One might expect the absence of dark spots to make the sun slightly brighter and hotter. But the absence of other signs of magnetic activity, such as bright patches of very hot gas known as faculae more than compensates for this effect. So in fact, the total energy output of the sun is lower during a solar minimum. If the minimum is prolonged, as it was in the second half of the 17th century, the dip in output might indeed affect Earth’s climate.

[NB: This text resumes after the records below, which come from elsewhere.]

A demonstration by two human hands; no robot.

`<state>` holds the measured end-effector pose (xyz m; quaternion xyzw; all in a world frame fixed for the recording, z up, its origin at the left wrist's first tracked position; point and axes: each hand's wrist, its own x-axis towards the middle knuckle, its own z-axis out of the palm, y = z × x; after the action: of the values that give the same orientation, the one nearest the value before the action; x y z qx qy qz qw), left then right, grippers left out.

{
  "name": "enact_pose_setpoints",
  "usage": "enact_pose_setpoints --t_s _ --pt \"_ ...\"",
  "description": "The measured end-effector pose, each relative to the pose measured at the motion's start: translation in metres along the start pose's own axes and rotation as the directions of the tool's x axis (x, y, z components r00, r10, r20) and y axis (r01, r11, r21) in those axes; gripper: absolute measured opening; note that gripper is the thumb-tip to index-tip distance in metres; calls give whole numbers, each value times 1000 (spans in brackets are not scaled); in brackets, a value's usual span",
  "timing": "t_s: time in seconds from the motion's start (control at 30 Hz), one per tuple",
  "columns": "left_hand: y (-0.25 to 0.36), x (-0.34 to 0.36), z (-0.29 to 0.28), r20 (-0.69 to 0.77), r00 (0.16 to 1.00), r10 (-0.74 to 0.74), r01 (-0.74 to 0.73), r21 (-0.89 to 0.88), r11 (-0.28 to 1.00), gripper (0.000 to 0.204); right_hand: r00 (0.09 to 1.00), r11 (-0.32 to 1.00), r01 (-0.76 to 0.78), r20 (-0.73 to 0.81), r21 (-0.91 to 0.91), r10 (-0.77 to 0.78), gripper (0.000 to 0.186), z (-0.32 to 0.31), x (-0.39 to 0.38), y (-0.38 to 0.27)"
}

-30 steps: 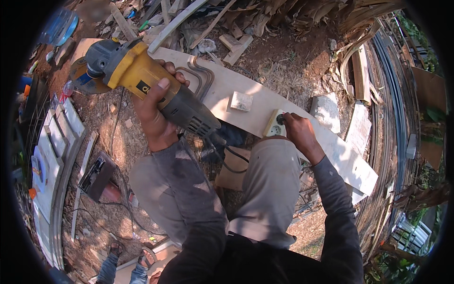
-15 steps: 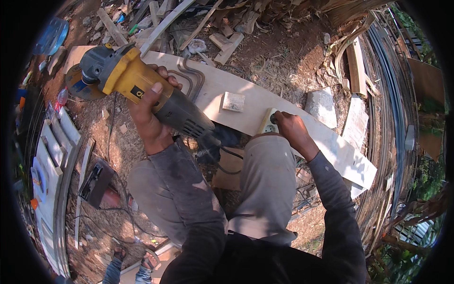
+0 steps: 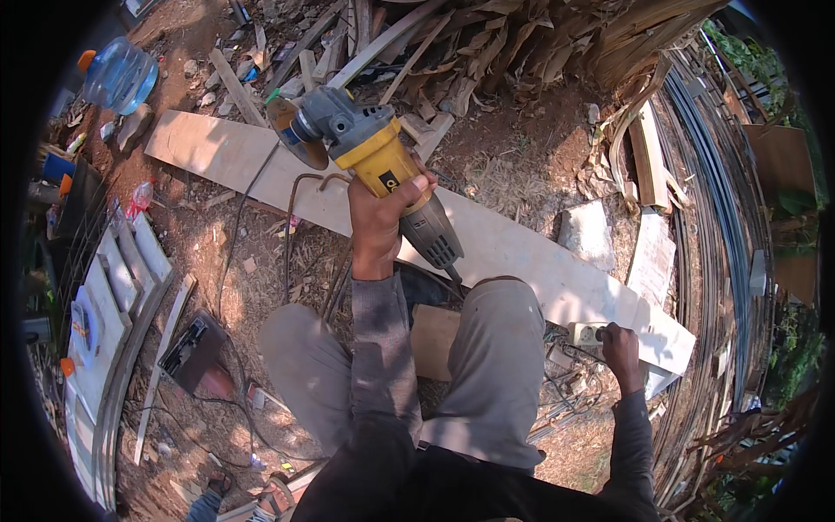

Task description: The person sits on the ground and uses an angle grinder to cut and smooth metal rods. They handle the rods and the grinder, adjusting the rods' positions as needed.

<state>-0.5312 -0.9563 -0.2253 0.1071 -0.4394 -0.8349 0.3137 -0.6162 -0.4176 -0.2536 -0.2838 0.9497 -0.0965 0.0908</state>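
Note:
My left hand (image 3: 383, 217) is wrapped round the body of a yellow and grey angle grinder (image 3: 376, 150), raised over a long pale board (image 3: 509, 235). The grinder's round disc (image 3: 294, 132) points up and to the left, and its cord runs down from the rear end by my knee. At the board's right part, my right hand (image 3: 622, 355) is closed on the end of a pale power strip (image 3: 584, 333). Something dark shows at the fingertips there; whether it is a plug I cannot tell.
Curved boards (image 3: 113, 348) are stacked at the left, near a dark box (image 3: 193, 355) with trailing cords. A blue water jug (image 3: 122, 74) lies at the upper left. Scrap wood (image 3: 322, 52) litters the far ground. Long rods (image 3: 726, 217) line the right. Another person's foot (image 3: 277, 496) shows below.
The grinder in my left hand has moved right and turned more upright. My right hand has carried the power strip from beside my knee rightward and nearer. The small wood block is no longer visible.

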Motion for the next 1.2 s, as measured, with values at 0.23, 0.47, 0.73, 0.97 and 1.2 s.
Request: enact_pose_setpoints --t_s 0.23,0.47,0.73,0.97,1.2 --pt "-60 -4 70 106 984 -142 136 65 989 43 941 937 -265 153 -226 303 25 -14 -92 -3" --pt "-67 -3 124 191 972 -138 120 104 987 38 947 746 181 -319 640 44 77 -87 95 -192" --pt "-54 -5 71 275 955 -115 -89 633 769 65 983 450 152 -182 880 23 75 -22 178 -251" --pt "-116 -67 -89 -743 635 212 772 604 -198 89 990 101 -24 10 995 139 60 6 168 -223" --pt "-102 -76 -143 -498 867 -4 498 867 6 61 983 10 84 -84 996 161 51 -16 169 -217"
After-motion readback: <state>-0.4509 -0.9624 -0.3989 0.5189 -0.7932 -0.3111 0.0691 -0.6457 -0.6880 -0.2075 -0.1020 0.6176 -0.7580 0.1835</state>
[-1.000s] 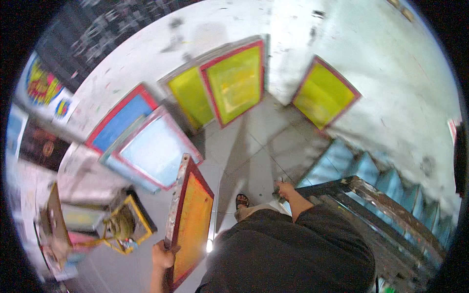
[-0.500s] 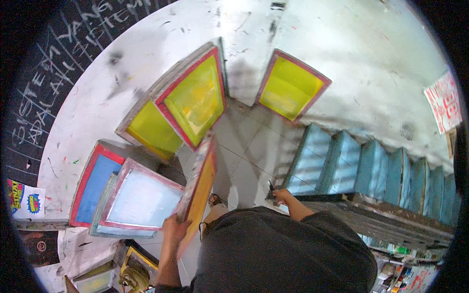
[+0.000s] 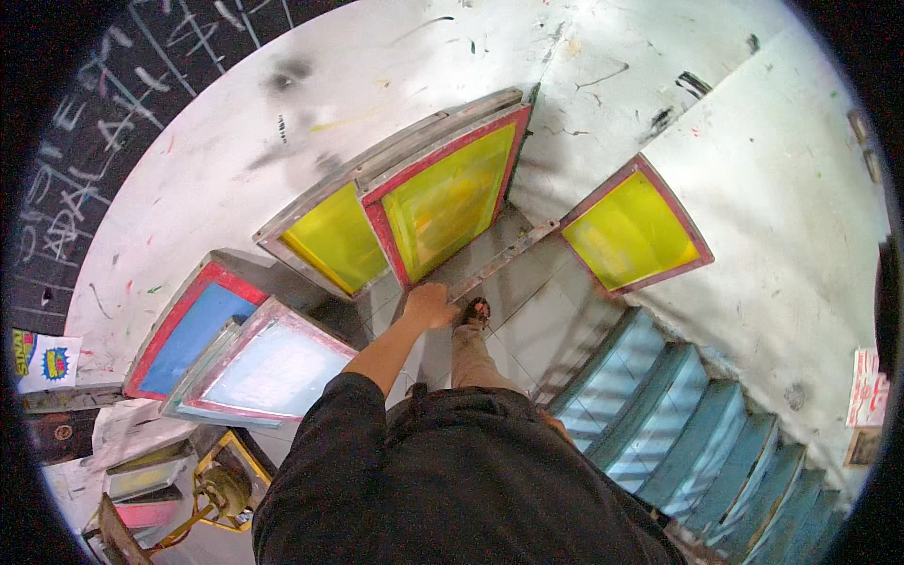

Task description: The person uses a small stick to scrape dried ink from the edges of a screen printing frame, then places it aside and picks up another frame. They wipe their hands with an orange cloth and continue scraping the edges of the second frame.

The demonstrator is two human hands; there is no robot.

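Observation:
My left hand [image 3: 431, 306] is closed on the near end of a screen-printing frame [image 3: 507, 257], seen edge-on as a narrow, stained bar pointing toward the corner. Just beyond it, a red-edged frame with yellow-green mesh [image 3: 447, 193] leans on the wall, overlapping another yellow-green frame [image 3: 339, 240]. At the right wall stands a smaller yellow-green frame [image 3: 638, 231], close to the far end of the held one. Only a sliver of skin of my right hand or forearm [image 3: 557, 430] shows beside my dark shirt; its fingers are hidden.
Blue-meshed [image 3: 193, 334] and pale-meshed frames [image 3: 282, 367] lean at the left. A row of blue slatted panels [image 3: 650, 428] lines the right side. My shoe [image 3: 476, 311] stands on the tiled floor [image 3: 532, 325]. A yellow-framed object [image 3: 226, 480] sits at the lower left.
My left hand has carried the held frame forward and right, toward the corner, and its face has turned out of sight. My right hand, which gripped a small dark object, has gone behind my shirt.

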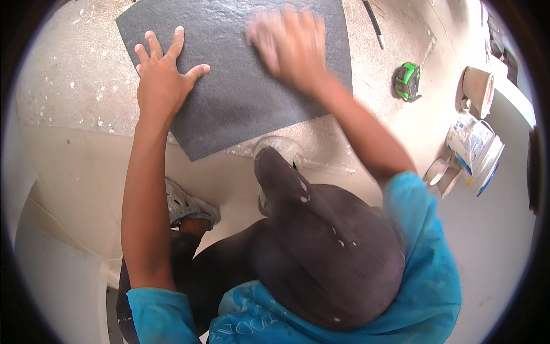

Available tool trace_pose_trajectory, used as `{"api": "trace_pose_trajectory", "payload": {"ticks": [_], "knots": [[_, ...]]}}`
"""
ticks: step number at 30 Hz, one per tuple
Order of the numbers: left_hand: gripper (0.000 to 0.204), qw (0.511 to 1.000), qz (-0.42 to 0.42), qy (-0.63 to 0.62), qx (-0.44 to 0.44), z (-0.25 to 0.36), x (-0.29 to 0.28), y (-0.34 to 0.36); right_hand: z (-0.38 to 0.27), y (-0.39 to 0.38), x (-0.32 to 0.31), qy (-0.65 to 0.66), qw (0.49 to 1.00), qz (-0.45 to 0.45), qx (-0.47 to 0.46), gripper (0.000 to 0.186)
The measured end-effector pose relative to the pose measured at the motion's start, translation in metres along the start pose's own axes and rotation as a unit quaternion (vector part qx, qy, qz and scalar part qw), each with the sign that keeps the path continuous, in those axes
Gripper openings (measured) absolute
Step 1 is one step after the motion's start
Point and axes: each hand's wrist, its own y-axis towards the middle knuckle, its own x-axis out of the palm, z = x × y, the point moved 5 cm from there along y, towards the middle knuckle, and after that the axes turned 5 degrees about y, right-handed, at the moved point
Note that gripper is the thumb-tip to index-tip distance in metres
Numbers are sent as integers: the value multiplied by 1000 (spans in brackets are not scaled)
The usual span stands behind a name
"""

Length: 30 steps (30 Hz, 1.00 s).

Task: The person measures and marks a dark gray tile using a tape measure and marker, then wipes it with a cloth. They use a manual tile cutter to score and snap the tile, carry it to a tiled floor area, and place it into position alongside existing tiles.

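Note:
A large dark grey, slightly glossy sheet or tile (240, 109) lies flat in front of me, its lower left corner pointing toward my feet. My left hand (163, 77) presses on its left side with fingers spread and nothing held. Over the upper right part of the same sheet is my right hand (289, 46), smeared by motion. Its fingers are too blurred to read, and I cannot tell whether anything is under the palm.
Right of the sheet lie a green and black tape measure (407, 82) and a dark pen-like stick (374, 24). Farther right are a white bucket (471, 140) on its side, a beige container (478, 89) and a small cup-like piece (438, 172). A light speckled board (74, 86) extends beneath the sheet.

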Motion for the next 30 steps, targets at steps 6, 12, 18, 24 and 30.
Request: {"api": "trace_pose_trajectory", "payload": {"ticks": [6, 12, 18, 24, 30], "knots": [[91, 1000, -9, 5, -2, -1, 4, 2, -23, -44, -20, -63, 995, 78, 0, 17], [91, 1000, -16, 2, -1, 1, -1, 2, 63, 106, 35, 1, 988, 98, 122, 28], [91, 1000, -23, -3, -4, 0, -1, 2, -5, -12, -8, 105, 994, -4, 41, 20], [90, 999, -39, 7, -11, 2, -1, 2, -24, -103, -31, 28, 996, -75, 44, 17], [90, 999, -30, 15, -11, 3, -6, 3, 25, 60, 38, 65, 989, 130, 27, 31]]}}
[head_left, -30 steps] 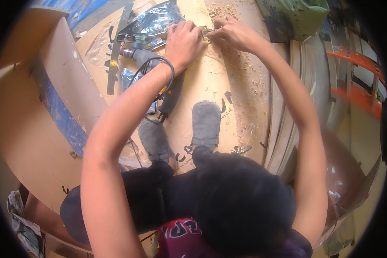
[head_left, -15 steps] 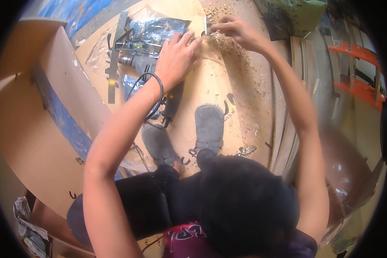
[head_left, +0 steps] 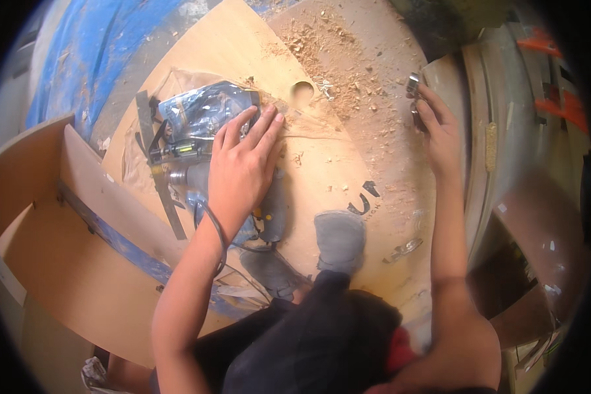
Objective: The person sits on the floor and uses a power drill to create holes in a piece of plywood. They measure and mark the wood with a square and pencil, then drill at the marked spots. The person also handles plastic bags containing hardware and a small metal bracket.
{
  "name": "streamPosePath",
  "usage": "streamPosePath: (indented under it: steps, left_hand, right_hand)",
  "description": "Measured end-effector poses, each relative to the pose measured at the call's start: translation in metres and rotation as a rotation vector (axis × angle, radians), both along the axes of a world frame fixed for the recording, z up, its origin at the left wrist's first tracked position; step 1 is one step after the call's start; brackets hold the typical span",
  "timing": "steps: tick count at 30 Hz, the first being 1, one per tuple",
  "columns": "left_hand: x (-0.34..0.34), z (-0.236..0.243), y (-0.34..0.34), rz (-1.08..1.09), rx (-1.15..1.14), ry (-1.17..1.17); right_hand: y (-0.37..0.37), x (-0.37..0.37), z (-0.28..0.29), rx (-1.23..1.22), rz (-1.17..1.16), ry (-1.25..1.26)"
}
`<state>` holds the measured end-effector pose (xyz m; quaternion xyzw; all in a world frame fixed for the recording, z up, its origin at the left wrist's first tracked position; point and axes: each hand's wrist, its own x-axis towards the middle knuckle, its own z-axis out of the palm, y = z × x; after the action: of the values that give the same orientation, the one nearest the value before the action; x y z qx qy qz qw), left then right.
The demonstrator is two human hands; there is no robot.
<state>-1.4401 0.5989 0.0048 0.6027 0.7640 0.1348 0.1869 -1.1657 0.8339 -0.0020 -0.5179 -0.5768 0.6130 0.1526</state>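
Observation:
My left hand (head_left: 248,154) lies on the light wooden board (head_left: 322,167) with its fingers stretched out, holding nothing. Beyond its fingertips a round hole (head_left: 302,95) shows in the board, with wood shavings around it. Out to the right, my right hand (head_left: 437,128) grips a small shiny metal cabinet hinge (head_left: 412,83) between thumb and fingers, raised beside the board. Partly under my left hand and forearm lies a power drill (head_left: 200,176). Near it are a plastic bag (head_left: 200,108) and a long metal ruler (head_left: 159,174).
Wood shavings (head_left: 331,49) cover the brownish panel at the far side. A curved wooden cabinet piece (head_left: 79,262) stands at the left, and a blue sheet (head_left: 98,59) lies behind it. Stacked boards (head_left: 489,118) line the right. My shoe (head_left: 340,238) rests on the board.
My right hand has moved away from the hole to the right, carrying the hinge, and the hole now shows uncovered. My left hand stays on the board; the view has shifted.

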Motion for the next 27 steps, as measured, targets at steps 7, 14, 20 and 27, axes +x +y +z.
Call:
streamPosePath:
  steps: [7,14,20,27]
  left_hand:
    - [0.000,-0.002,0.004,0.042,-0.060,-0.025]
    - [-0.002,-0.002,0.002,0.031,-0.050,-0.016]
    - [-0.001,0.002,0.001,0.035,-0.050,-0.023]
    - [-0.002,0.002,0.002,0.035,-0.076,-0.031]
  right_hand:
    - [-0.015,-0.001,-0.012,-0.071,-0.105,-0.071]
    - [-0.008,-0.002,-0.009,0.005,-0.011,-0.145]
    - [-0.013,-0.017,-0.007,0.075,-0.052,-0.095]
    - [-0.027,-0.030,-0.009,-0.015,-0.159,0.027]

However, scientists have debated whether the effect could have been large enough. For instance, in a recent paper in Geophysical Research Letters, solar physicist Karel Schrijver of the Lockheed Martin Advanced Technology Center in Palo Alto, California, and his colleagues argue that during the Maunder Minimum, the sun couldn’t have dimmed enough to explain the Little Ice Age. Even during a prolonged minimum, they claim, an extensive network of very small faculae on the sun’s hot surface remains to keep the energy output above a certain threshold level.
Not so, says Peter Foukal, an independent solar physicist with Heliophysics Inc. in Nahant, Massachusetts, who contends that Schrijver and his colleagues are “assuming an answer” in a circular argument. According to Foukal, who presented his work yesterday here at the summer meeting of the American Astronomical Society, there is no reason to believe that the network of small faculae would persist during long periods of solar quiescence. In fact, he says, observations between 2007 and 2009, when the sun was spotless for an unusually long time, reveal that all forms of magnetic activity diminished, including the small-faculae network.
What’s more, detailed observations from orbiting solar telescopes have shown that the small faculae pump out more energy per unit surface area than the larger ones already known to disappear along with the sunspots. So if the small faculae start to fade, too, that would have an even stronger effect on the total energy production of the sun. “There’s tantalizing evidence that [during the Maunder Minimum] the sun may have actually dimmed more than we have thought until now,” Foukal says.
Even so, Foukal concedes that other factors, such as enhanced volcanic activity around the globe, may also have played a role in causing Europe’s Little Ice Age. Meanwhile, the biggest worry to solar physicists—and to society—is that no one knows what caused the sun’s prolonged quiescence in the first place. As far as anybody knows, a repeat of the Maunder Minimum could start within a few years with the next dip in the number of sunspots.